• _Work instruction_: Each line from the one containing "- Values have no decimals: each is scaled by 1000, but" to the end of the entries below must be restated exactly, and no other line should appear.

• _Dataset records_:
★ ★ ★

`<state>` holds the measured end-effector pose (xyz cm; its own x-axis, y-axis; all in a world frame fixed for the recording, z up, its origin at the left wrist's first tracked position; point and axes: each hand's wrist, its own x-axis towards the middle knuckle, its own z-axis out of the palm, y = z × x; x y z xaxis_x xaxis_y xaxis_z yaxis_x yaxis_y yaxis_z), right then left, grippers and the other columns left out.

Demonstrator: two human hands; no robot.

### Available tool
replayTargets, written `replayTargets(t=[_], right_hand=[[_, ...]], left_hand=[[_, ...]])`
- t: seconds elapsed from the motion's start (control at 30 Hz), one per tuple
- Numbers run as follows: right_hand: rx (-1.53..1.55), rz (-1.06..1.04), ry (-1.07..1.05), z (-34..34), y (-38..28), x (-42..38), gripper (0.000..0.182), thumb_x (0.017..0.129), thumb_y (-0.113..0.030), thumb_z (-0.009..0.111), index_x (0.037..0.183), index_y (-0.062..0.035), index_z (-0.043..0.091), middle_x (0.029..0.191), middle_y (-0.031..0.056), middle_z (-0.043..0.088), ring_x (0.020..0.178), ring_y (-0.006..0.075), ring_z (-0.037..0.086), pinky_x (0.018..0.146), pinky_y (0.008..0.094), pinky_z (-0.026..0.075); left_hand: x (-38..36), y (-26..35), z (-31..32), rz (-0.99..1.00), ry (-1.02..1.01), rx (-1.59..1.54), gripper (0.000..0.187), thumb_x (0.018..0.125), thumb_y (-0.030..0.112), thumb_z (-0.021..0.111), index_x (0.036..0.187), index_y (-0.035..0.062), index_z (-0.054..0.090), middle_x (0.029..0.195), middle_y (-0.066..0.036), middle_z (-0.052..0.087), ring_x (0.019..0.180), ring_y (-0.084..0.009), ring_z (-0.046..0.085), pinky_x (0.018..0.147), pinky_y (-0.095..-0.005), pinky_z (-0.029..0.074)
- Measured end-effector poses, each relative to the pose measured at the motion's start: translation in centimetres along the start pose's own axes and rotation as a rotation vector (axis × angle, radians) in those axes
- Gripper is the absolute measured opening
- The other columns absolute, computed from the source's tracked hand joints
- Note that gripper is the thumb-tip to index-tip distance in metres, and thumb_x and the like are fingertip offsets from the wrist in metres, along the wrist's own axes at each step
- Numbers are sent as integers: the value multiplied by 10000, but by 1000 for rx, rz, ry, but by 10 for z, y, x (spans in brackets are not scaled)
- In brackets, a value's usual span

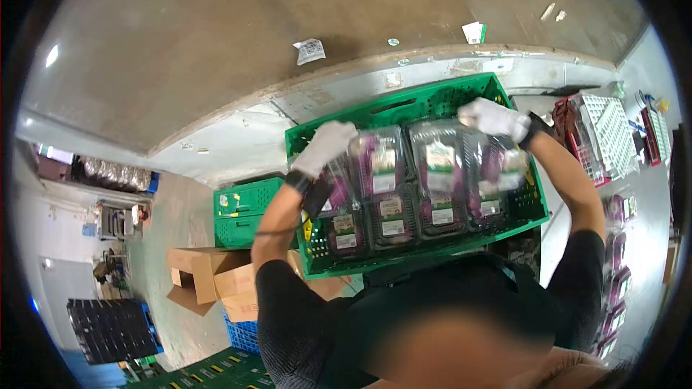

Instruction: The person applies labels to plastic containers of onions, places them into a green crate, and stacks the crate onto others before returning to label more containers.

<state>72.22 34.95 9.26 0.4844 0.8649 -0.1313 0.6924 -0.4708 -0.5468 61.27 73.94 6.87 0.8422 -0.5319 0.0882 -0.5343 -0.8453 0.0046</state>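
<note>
A green plastic crate [432, 94] stands in front of me, holding rows of clear plastic clamshell packs [440, 162] with purple contents and white-and-green labels. My left hand [328, 148], in a white glove, curls over the far edge of the leftmost pack [337, 187] in the upper row. On the other side, my gloved right hand [497, 119] grips the far end of the rightmost pack [497, 162], which is slightly blurred. More packs [393, 227] lie below, nearer my body. The palms and some fingertips are hidden.
At right, a metal table [569, 245] carries a line of similar packs [620, 248] and a white grid tray [609, 133]. A low pale wall [223, 140] runs behind the crate. Left are cardboard boxes [209, 274], green crates [249, 209] and a black stack [112, 328].
</note>
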Motion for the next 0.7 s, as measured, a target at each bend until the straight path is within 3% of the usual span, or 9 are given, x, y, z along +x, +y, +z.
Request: replayTargets(t=[0.07,0.1,0.17,0.2,0.27,0.37,0.53,0.63,0.7], right_hand=[[-109,130,302,42,36,47,169,878,-191,527,848,-37,590,752,210,604,758,395,592,680,443,462],[-118,152,457,50,42,58,165,879,-200,530,879,-46,589,765,209,607,766,392,595,694,441,469],[-219,228,666,47,40,64,221,889,-243,530,1026,-74,564,900,188,626,858,370,596,727,458,474],[-373,351,665,46,16,50,310,888,-276,537,1123,-74,528,1076,167,590,987,357,552,787,466,449],[-431,201,761,62,-18,10,476,850,-340,572,1235,-72,484,1201,157,513,1108,358,471,907,511,354],[-578,144,508,119,-24,-23,694,742,-463,669,1307,-117,461,1282,171,464,1150,377,448,1008,542,283],[-383,-47,500,109,18,6,792,664,-480,725,1287,-68,459,1311,173,437,1172,375,429,1031,549,266],[-261,28,317,104,9,5,715,743,-487,676,1232,-6,473,1213,235,460,1133,391,443,985,482,345],[-239,-157,616,113,6,-7,655,760,-504,655,1105,37,525,1139,251,479,1060,403,469,896,481,401]], left_hand=[[22,-29,30,-251,31,-197,151,804,189,527,828,88,637,753,-129,628,738,-356,621,664,-462,493],[24,-38,39,-273,-69,-42,170,795,168,529,873,96,662,817,-135,628,761,-376,611,694,-480,478],[4,-17,51,-432,173,-62,268,824,238,532,1025,88,627,996,-135,609,955,-328,577,789,-469,446],[-12,10,40,-458,253,-25,341,839,272,529,1117,88,601,1075,-141,598,1049,-314,549,855,-475,425],[-51,61,27,-412,274,36,589,825,398,596,1310,89,471,1292,-146,483,1223,-330,426,1006,-533,298],[-80,97,50,-344,79,-10,982,610,627,707,1388,119,389,1429,-153,350,1321,-353,303,1047,-613,156],[-41,67,71,-299,162,142,853,672,610,663,1330,112,447,1369,-121,422,1254,-308,385,1022,-569,258],[-41,80,56,-346,103,42,818,700,542,683,1351,118,426,1381,-164,404,1278,-346,357,1059,-555,234],[-42,109,41,-463,36,59,834,693,451,737,1367,90,403,1409,-232,354,1313,-409,299,1095,-539,192]])
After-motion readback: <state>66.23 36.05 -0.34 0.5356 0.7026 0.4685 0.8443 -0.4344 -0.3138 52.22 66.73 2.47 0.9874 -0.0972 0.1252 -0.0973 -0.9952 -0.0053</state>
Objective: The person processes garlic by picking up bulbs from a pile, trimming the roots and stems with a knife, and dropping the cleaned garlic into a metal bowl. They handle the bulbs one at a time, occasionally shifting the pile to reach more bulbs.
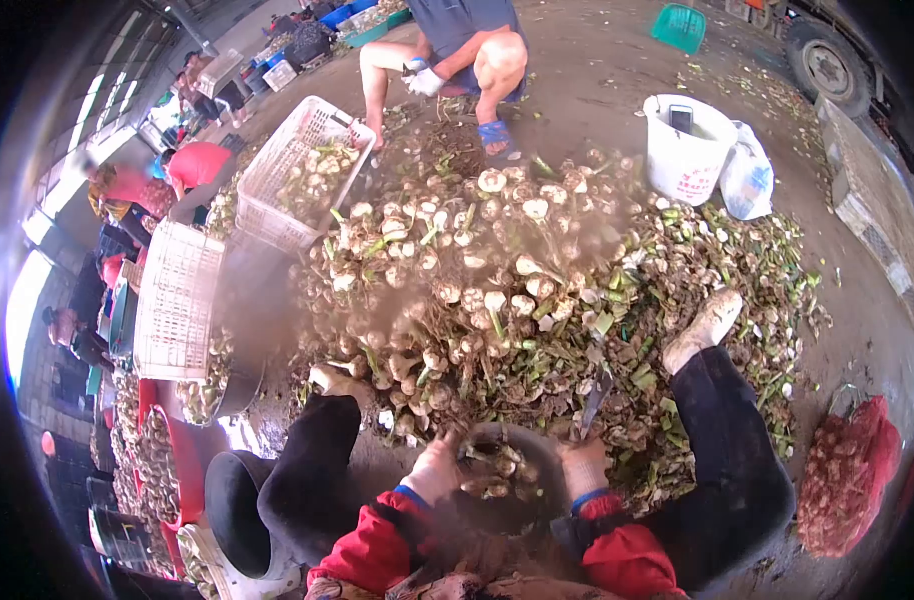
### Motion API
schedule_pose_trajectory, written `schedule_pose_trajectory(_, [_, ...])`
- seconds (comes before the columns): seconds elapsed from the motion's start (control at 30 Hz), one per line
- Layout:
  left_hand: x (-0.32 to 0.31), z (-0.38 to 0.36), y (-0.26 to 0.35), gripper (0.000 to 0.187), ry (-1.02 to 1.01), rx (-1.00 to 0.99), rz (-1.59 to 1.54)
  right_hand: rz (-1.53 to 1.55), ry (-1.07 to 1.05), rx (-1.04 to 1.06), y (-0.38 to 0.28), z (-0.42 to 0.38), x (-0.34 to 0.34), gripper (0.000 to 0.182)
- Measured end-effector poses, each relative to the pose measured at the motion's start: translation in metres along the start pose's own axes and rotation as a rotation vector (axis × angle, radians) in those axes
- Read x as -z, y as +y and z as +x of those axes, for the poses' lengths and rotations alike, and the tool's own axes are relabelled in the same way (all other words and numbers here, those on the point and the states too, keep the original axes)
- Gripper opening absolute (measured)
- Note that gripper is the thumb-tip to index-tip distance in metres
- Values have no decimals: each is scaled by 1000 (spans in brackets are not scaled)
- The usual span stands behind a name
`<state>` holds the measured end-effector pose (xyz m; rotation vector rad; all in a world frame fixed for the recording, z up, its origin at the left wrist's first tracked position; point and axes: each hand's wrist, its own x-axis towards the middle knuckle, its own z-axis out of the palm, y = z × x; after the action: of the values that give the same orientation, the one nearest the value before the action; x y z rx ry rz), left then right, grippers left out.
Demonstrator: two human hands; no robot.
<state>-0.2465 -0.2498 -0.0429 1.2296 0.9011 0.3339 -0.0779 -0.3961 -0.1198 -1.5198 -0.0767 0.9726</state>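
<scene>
A big heap of garlic bulbs [477,290], with roots and cut stems, lies in front of me. Between my legs stands a dark bucket [547,455] with several garlic bulbs [502,465] inside. My left hand [437,470], in a pale glove, is at the bucket's left rim by the heap's near edge. Its fingers are closed, and what they hold is blurred. On the bucket's right side, my gloved right hand [584,465] is closed around a bladed cutting tool [597,395], its blade pointing away from me over the trimmings. The tool's handle is hidden in the hand.
Cut stems and leaves [697,260] cover the right side. A white bucket [687,155] stands beyond, and a red mesh sack [847,475] sits at right. White crates [182,300] stand left. A person [457,60] sits opposite, and others work far left.
</scene>
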Motion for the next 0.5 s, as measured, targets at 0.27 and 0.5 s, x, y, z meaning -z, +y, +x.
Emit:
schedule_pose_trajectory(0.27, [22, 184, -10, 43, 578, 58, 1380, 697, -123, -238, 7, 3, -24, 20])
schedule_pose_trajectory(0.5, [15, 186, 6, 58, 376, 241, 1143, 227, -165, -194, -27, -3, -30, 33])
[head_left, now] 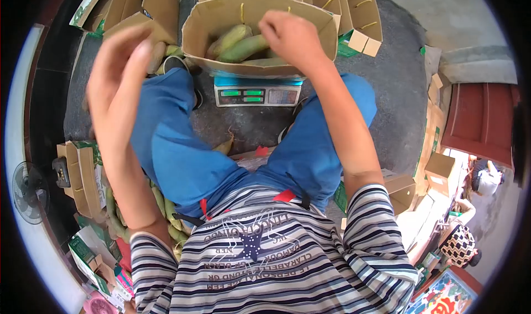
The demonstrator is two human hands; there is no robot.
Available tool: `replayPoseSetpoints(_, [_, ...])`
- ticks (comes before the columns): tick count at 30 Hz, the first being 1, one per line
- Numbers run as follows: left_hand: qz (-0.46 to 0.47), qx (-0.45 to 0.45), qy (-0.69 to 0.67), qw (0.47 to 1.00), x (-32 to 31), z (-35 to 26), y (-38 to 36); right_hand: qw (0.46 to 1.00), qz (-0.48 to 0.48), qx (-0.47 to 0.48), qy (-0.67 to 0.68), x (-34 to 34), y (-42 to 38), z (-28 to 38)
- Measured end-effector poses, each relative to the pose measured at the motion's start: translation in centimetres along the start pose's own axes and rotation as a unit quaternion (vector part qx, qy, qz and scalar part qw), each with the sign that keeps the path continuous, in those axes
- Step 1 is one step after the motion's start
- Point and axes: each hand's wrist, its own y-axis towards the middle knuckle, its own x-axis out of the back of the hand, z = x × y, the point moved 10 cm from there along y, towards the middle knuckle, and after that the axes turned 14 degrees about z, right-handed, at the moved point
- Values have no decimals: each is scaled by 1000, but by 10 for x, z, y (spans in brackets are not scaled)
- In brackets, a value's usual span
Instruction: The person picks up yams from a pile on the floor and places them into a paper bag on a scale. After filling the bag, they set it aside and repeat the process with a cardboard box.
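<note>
The right hand (290, 34) reaches into an open cardboard box (260, 15), fingers curled down over the corn (238, 43) lying inside; whether it grips an ear I cannot tell, since the fingertips are hidden behind the hand. The left hand (119, 65) is raised well left of the box, fingers loosely together and bent, holding nothing visible. Behind it more corn lies on the floor by another box. The box of corn sits on a scale (257, 92) with green displays, between the person's knees. The two hands are well apart. More ears lie under the left arm beside green-printed cartons (83, 181). The striped shirt (265, 253) bears printed writing, seen upside down and mostly unreadable. A fan (27, 192) stands at far left.
</note>
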Motion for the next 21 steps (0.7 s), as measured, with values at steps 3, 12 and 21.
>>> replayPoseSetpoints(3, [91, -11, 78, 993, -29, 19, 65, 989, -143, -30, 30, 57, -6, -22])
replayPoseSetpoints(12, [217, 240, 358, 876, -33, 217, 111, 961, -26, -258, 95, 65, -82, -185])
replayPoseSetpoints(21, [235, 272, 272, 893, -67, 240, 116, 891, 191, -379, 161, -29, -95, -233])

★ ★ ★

• _Answer space_:
- Values have no decimals: each is scaled by 1000, but by 10 for x, z, y (spans in brackets are not scaled)
- In brackets, a value's usual span
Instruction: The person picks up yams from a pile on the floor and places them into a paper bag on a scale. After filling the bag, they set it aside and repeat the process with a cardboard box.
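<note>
The right hand (290, 34) reaches into an open cardboard box (260, 15), fingers curled down over the corn (238, 43) lying inside; whether it grips an ear I cannot tell, since the fingertips are hidden behind the hand. The left hand (119, 65) is raised well left of the box, fingers loosely together and bent, holding nothing visible. Behind it more corn lies on the floor by another box. The box of corn sits on a scale (257, 92) with green displays, between the person's knees. The two hands are well apart. More ears lie under the left arm beside green-printed cartons (83, 181). The striped shirt (265, 253) bears printed writing, seen upside down and mostly unreadable. A fan (27, 192) stands at far left.
</note>
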Motion for the next 21 steps (0.7 s), as measured, with values at steps 3, 12 and 21.
>>> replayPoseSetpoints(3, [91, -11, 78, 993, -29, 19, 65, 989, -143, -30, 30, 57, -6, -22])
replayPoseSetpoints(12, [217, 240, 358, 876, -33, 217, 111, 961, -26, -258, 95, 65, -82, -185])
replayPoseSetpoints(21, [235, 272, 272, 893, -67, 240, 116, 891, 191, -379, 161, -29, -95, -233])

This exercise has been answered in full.